A second development this week attracted smaller headlines, but is a more concrete example of where Britain finds itself at odds with its neighbors across the channel. Eleven European nations, led by France and Germany, are moving forward to establish a “financial transactions tax,” which will charge a tenth of a percent of the value of any stock or bond trade.
It is an old idea whose time may have come. Economist James Tobin proposed the idea in the early 1970s, recognizing that a world where financial assets can be traded across the globe in an instant can actually be destabilizing to economies, causing cycles of boom and bust. There’s a big difference between building a factory in Estonia and buying shares of an Estonian company, even if the two are treated the same in the nation’s capital account; the former is a long-term investment that creates jobs for Estonian workers and can’t be easily reversed the minute the economy takes a dip, whereas a hedge fund might dump an Estonian stock at a moment’s notice. The theory goes that having just a little bit of sand in the gears of global capital markets—the transactions tax—might reduce the wild swings of financial markets. (Estonia, incidentally, is one of the countries joining with France and Germany on a financial transactions tax).
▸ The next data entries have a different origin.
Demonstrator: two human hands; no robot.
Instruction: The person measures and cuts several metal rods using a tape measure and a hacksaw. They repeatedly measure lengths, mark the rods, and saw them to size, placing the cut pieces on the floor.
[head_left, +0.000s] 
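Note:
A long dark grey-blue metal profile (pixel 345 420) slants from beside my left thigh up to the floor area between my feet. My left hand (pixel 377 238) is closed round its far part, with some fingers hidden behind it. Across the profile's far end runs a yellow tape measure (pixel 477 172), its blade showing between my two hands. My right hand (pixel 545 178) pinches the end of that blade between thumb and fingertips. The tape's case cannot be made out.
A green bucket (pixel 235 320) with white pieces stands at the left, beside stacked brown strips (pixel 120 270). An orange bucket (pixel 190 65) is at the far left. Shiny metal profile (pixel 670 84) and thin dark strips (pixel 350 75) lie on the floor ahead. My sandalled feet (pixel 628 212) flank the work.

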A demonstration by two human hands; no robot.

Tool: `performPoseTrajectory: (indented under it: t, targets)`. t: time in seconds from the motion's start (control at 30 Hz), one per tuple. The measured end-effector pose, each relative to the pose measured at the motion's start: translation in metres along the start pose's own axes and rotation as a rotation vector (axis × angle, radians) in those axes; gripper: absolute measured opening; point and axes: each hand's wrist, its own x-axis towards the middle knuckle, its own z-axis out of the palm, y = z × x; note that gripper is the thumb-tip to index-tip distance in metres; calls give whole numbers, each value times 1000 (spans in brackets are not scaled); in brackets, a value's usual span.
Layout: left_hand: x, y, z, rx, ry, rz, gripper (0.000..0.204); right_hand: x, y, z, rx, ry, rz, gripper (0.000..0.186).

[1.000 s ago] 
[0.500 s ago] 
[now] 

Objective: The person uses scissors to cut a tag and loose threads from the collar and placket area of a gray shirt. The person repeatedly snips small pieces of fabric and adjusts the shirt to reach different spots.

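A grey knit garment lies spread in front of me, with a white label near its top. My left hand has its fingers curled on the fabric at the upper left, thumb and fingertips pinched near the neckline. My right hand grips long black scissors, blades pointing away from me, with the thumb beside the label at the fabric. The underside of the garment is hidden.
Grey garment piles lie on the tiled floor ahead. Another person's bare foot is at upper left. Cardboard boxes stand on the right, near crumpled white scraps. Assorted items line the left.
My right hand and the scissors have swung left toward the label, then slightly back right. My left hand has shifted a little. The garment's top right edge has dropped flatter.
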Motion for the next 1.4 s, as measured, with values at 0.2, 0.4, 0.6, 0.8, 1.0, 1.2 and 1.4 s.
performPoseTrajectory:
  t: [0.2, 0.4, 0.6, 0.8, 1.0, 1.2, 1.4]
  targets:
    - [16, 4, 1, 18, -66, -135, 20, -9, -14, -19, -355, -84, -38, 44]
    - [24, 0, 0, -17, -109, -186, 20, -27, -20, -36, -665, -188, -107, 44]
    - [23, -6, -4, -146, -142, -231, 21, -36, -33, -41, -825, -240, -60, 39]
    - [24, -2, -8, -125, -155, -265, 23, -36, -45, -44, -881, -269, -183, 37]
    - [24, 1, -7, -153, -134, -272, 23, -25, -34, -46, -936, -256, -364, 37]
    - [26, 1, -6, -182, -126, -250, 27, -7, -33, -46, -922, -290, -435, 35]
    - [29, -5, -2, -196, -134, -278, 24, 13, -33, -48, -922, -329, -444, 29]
Tobin could hardly have imagined the world we have now, when “high frequency trading” is an overwhelming driver of stock market volume, with billions of dollars sloshing around trying to exploit every millisecond of advantage that can be gleaned on trading patterns. A financial transactions tax, if it were global and if it can be enforced, could slow that business down measurably. The great danger in the tax is that it will succeed in taxing ordinary German and French and Italian savers and investors, but fail in clamping down on the “hot money” that it is aimed at. After all, it is the largest and most savvy investors who have every incentive to relocate to London or New York or Hong Kong or any number of other cities looking to claim a share of the global financial services market (Singapore? Dubai? Zurich?).
Here’s what Britain’s rethinking its relationship with the EU and the transactions tax have in common. The United Kingdom is being squeezed between its culture and its geography. There is a strain within British politics that wants very much to ally with the “Anglosphere” of former colonies—the United States, Canada, Australia, New Zealand, which share both the English language and an entrepreneurial culture averse to regulation. To nations in that tradition, a financial transaction tax, however sound its economic logic, is an affront to the free flow of capital. British newspapers routinely make sport pointing out absurd-sounding European Commission regulations (one, restricting the allowable curvature of bananas, was eliminated only after much chortling, leaving hundreds of millions of Europeans responsible for judging acceptable shapes for produce on their own).
But while in language and culture, London has quite a lot in common with New York and Toronto, sheer geographic logic means that Britain should be economically intertwined with Paris and Frankfurt. Britain exported 158 billion pounds worth of goods and services to other EU nations in 2011—and only 137 billion pounds to the entire rest of the world.
So the path Britain chooses comes down to this: Are you willing to risk annoying your biggest customers out of cultural affinity and annoyance at some meddlesome regulations?